Después del solemne evento, el mundo en el que había vivido se transformó para Kitty. No renunció a todo cuanto había aprendido, pero comprendió que se había engañado al suponer que podía convertirse en lo que deseara. Se le abrieron los ojos, por decirlo así; comprendió la dificultad de mantenerse sin hipocresía y vanidad en la cima que había deseado alcanzar. Por lo demás, tomó conciencia de lo inhóspito que era el mundo del dolor, el mundo de personas enfermas y moribundas en el que había empezado a vivir. Los esfuerzos que había hecho para adaptarse a él le parecieron intolerables, y anheló regresar cuanto antes al aire puro, a Rusia, a Ergushovo, adonde, como sabía por las cartas que habían recibido, su hermana Dolly había partido con sus hijos.

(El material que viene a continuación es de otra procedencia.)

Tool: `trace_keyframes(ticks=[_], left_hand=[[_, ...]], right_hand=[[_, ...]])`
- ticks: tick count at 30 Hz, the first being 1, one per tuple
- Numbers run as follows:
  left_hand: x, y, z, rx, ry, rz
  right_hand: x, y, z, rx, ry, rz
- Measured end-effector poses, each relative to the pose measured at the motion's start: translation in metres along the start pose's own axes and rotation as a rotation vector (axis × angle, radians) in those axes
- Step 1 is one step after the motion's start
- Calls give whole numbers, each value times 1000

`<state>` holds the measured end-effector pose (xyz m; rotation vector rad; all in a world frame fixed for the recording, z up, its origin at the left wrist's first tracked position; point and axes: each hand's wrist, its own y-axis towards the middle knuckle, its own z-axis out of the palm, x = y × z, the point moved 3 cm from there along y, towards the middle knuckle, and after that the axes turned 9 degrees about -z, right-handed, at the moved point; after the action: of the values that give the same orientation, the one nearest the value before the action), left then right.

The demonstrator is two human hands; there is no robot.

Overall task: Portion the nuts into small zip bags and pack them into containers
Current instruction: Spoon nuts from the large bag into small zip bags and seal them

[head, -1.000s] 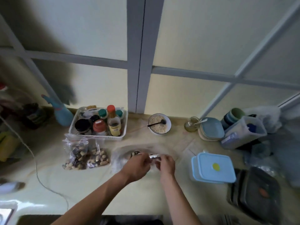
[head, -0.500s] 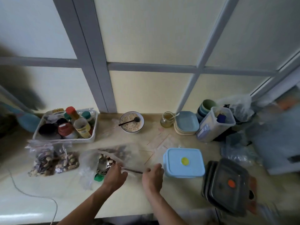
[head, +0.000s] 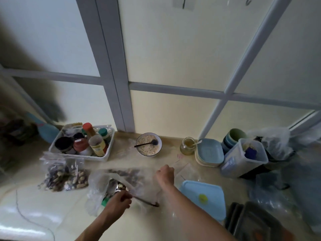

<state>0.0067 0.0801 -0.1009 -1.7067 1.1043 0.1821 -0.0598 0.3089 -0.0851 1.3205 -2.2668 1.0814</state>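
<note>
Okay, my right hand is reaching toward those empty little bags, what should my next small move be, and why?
Probably pinch one clear empty zip bag from the counter and bring it over to the metal spoon. The right hand sits at the bag's edge, while the left hand holds the spoon, loaded with nuts, in the large clear nut bag. Two filled small bags already lie on the left.
</note>
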Motion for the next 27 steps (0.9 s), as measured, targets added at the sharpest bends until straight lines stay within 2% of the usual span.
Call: trace_keyframes(ticks=[2, 5, 10, 14, 16, 19, 27], left_hand=[[7, 2, -8, 41, -43, -12], [12, 5, -25, 37, -109, -50], [13, 10, -35, -5, -96, -111], [3, 16, -31, -20, -69, -105], [-3, 20, -29, -17, -31, -96], [-5, 31, -28, 4, 13, -78], [-27, 27, -18, 63, -35, -36]], right_hand=[[-3, 24, -14, -38, -56, 4], [-7, 55, -32, -63, -288, -124], [-13, 79, -34, 223, -871, -500], [-21, 92, -31, 286, -1070, -576], [-23, 98, -29, 300, -1099, -591], [-25, 103, -32, 223, -1025, -580], [-38, 97, -53, -191, -623, -546]])
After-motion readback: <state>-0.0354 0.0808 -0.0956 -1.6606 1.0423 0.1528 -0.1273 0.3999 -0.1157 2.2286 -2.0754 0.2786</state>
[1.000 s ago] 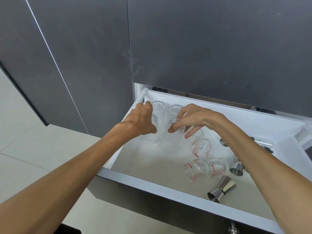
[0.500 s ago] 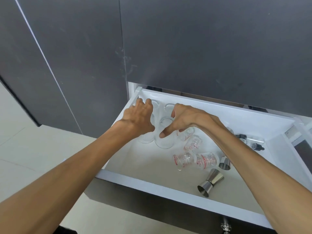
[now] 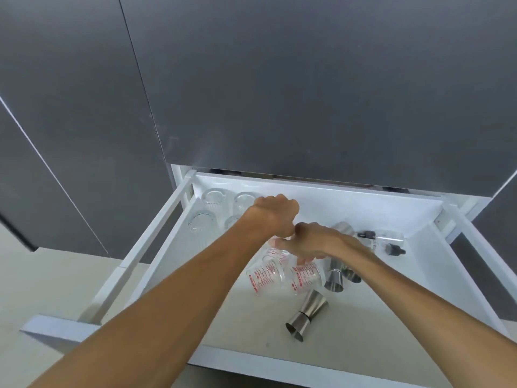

Pero su afecto por Varenka no menguó. Cuando se despidieron, Kitty le rogó que fuera con ellos a Rusia.
—Iré cuando usted se case.
—No me casaré nunca.
—Entonces no iré nunca.
—Bien, entonces me casaré para que venga. Recuerde que lo ha prometido —dijo Kitty.
El pronóstico del médico se cumplió. Kitty regresó a Rusia curada. No era la joven alegre y despreocupada de antes, pero había recobrado la serenidad. Los problemas que la habían afligido en Moscú eran para ella un mero recuerdo.